# EXERCISE PROMPT:
Lines in which "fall" appears should be pulled from the data below.

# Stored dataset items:
_ _ _

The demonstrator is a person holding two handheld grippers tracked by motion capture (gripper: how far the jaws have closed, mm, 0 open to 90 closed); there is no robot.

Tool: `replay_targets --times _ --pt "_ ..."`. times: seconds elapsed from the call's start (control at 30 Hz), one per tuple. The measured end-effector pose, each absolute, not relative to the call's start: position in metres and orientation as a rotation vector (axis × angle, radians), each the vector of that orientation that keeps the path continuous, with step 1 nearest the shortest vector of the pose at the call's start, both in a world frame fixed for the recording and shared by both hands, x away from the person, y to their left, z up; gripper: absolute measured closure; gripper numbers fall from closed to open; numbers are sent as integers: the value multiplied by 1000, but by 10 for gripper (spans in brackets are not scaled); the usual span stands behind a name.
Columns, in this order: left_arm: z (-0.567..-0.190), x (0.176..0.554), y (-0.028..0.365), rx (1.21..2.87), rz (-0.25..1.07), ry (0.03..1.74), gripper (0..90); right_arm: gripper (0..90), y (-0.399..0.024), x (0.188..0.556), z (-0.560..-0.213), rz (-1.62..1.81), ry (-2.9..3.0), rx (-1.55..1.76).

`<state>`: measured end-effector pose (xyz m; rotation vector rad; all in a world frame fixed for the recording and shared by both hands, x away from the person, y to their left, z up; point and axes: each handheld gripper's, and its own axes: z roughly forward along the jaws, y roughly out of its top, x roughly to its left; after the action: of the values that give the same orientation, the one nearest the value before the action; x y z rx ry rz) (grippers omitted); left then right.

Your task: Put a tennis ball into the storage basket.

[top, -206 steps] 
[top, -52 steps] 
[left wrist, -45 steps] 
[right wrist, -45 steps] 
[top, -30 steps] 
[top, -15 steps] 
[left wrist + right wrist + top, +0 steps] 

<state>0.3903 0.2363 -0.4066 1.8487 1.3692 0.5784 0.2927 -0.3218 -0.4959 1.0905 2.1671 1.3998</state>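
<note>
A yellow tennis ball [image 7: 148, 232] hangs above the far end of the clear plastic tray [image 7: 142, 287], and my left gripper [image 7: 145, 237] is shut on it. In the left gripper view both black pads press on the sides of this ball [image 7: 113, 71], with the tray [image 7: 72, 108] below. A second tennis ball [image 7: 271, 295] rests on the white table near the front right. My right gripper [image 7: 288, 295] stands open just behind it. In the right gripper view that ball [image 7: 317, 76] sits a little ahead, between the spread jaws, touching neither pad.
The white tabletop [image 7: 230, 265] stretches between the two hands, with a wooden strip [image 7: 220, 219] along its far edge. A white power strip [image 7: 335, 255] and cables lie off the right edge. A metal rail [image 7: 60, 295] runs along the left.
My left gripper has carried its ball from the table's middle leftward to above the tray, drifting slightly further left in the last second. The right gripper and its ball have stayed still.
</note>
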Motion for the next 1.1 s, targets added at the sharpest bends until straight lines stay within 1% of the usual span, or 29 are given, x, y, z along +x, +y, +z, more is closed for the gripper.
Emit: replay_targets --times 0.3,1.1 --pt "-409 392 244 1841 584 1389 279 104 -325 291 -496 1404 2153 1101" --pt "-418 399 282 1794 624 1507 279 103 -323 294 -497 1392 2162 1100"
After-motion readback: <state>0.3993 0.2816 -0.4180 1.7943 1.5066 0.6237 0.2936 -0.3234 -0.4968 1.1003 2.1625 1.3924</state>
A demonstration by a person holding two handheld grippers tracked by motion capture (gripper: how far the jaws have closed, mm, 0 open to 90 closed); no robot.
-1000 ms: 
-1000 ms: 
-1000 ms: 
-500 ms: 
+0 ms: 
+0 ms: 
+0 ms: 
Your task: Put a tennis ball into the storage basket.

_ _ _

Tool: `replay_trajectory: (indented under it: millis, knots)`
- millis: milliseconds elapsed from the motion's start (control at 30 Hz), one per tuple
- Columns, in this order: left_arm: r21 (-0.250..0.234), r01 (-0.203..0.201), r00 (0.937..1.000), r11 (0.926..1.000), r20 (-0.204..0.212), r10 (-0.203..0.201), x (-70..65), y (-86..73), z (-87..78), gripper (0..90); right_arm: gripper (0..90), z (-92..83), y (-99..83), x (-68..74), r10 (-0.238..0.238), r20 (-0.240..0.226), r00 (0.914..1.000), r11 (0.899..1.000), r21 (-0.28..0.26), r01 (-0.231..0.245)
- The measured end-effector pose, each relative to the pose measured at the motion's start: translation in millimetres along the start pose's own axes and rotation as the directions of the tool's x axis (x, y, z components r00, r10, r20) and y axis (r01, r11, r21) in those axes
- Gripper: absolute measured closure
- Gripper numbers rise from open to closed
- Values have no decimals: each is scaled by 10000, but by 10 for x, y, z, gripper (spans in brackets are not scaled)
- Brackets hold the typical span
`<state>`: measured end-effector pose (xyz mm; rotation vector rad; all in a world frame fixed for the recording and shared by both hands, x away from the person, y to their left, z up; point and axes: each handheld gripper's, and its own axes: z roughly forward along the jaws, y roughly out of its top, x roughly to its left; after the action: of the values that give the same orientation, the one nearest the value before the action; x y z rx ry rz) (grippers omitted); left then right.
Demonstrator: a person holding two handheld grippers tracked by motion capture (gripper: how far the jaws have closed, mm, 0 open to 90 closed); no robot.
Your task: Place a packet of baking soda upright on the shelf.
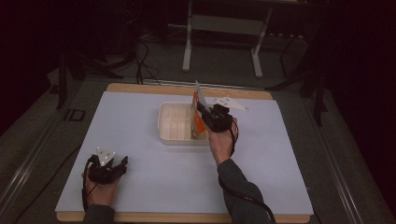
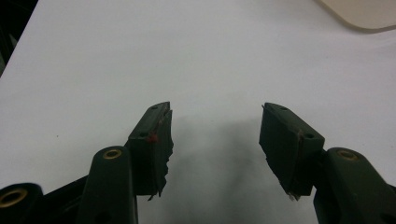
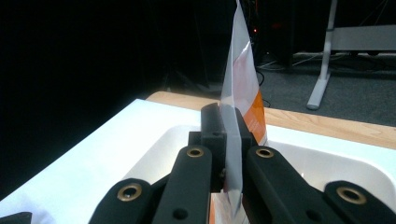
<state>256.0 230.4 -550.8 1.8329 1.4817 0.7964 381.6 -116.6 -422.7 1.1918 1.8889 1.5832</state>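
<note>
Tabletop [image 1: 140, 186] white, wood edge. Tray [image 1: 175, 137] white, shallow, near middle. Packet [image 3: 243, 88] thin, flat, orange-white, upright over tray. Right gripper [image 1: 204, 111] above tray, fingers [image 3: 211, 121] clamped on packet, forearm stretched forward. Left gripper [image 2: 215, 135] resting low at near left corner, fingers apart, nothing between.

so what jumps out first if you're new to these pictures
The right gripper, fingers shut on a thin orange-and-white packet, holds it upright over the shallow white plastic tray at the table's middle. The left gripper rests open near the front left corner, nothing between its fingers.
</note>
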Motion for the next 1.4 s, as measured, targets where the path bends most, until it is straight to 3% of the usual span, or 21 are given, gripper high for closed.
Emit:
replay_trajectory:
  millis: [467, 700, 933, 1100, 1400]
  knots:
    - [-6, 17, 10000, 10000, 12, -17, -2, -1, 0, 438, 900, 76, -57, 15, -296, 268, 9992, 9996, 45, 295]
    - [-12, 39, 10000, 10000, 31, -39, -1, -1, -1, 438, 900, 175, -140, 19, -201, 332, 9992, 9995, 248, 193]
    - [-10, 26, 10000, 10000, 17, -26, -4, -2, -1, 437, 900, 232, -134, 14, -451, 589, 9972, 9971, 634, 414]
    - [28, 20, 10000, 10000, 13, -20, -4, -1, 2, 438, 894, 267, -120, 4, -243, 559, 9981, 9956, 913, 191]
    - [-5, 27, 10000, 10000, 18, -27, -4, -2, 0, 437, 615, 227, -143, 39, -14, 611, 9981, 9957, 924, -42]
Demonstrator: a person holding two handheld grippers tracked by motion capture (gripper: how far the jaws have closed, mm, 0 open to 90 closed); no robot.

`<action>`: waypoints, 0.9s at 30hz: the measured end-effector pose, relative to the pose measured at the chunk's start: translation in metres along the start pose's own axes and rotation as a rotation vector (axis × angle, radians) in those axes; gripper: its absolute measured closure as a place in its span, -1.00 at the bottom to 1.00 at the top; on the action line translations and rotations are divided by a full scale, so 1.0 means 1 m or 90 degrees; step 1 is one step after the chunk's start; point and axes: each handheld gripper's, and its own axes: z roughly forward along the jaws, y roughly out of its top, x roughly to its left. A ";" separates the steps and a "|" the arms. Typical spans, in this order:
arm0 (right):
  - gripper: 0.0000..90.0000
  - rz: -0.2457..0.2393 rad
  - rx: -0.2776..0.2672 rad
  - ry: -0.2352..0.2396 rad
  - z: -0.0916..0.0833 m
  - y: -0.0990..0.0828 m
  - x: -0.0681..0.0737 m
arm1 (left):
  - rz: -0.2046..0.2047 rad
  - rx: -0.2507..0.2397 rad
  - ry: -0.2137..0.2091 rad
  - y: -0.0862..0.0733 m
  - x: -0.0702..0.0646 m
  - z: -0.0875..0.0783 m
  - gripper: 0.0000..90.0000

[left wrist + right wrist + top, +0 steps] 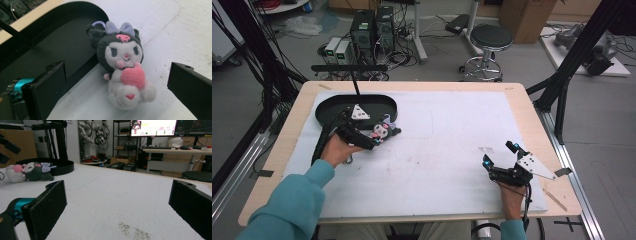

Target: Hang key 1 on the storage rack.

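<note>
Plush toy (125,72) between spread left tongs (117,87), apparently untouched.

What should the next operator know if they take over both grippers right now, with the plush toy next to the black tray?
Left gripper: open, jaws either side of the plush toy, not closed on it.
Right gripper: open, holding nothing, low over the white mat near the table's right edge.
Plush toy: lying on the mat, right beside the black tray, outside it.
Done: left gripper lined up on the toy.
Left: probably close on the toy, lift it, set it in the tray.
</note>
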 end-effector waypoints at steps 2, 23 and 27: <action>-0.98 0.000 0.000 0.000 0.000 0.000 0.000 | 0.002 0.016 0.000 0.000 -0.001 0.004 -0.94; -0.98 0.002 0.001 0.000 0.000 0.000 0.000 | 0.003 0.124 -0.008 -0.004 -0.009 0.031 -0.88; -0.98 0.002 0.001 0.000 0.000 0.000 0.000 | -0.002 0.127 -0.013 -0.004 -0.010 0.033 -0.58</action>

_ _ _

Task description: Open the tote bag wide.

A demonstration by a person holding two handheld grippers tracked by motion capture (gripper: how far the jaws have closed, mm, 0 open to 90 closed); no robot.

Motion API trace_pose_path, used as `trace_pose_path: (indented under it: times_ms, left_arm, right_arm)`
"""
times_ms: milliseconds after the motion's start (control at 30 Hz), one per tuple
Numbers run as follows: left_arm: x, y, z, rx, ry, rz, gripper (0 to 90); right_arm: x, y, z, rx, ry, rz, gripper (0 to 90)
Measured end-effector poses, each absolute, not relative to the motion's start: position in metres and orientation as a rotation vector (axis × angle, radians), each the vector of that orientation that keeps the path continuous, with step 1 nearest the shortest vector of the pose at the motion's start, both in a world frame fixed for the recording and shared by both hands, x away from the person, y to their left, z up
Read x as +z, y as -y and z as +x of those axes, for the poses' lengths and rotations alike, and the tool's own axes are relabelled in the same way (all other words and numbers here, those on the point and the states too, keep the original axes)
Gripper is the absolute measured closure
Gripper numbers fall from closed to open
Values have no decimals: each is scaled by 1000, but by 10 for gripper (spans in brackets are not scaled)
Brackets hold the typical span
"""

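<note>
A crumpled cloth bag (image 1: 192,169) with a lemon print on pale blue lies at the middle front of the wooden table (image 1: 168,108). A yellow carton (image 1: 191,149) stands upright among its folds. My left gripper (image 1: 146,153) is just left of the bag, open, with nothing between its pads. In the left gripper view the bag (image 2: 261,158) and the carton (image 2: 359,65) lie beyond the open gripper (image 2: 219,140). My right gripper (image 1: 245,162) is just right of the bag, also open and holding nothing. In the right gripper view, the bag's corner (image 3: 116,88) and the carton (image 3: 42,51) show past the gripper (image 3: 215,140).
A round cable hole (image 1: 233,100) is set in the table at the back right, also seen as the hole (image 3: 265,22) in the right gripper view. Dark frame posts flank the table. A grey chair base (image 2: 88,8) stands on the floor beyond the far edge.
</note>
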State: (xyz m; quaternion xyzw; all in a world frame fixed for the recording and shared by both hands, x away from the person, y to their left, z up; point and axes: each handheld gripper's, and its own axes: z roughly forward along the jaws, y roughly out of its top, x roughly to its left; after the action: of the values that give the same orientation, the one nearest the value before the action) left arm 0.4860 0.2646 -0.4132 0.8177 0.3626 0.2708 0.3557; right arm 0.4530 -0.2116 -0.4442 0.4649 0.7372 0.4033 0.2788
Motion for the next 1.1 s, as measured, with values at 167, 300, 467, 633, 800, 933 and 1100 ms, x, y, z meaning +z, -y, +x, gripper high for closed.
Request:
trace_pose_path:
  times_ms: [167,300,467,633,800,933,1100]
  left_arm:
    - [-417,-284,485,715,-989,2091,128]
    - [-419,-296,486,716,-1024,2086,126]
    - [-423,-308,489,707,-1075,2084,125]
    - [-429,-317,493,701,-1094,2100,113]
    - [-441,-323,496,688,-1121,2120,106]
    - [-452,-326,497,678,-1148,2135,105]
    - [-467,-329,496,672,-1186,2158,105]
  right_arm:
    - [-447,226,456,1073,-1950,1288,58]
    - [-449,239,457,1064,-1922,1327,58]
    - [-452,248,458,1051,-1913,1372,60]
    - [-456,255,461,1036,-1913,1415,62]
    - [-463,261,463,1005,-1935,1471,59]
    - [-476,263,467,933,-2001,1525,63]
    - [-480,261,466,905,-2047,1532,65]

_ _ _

# ANSWER TO THIS TASK:
Tool: `replay_targets --times _ --pt "_ ..."`. times: seconds elapsed from the call's start (control at 30 Hz), one per tuple. The measured end-effector pose, each absolute, not relative to the call's start: position in metres and orientation as a rotation vector (axis × angle, radians), each the vector of that orientation that keeps the path continuous, with step 1 nearest the shortest vector of the pose at the call's start, both in a world frame fixed for the recording and shared by both hands, x away from the person, y to their left, z up; gripper: absolute measured closure; gripper numbers fall from closed to open; numbers are sent as integers: the value multiplied by 1000, but by 10 for gripper (spans in brackets are not scaled); the usual span stands behind a name.
Gripper numbers fall from closed to open

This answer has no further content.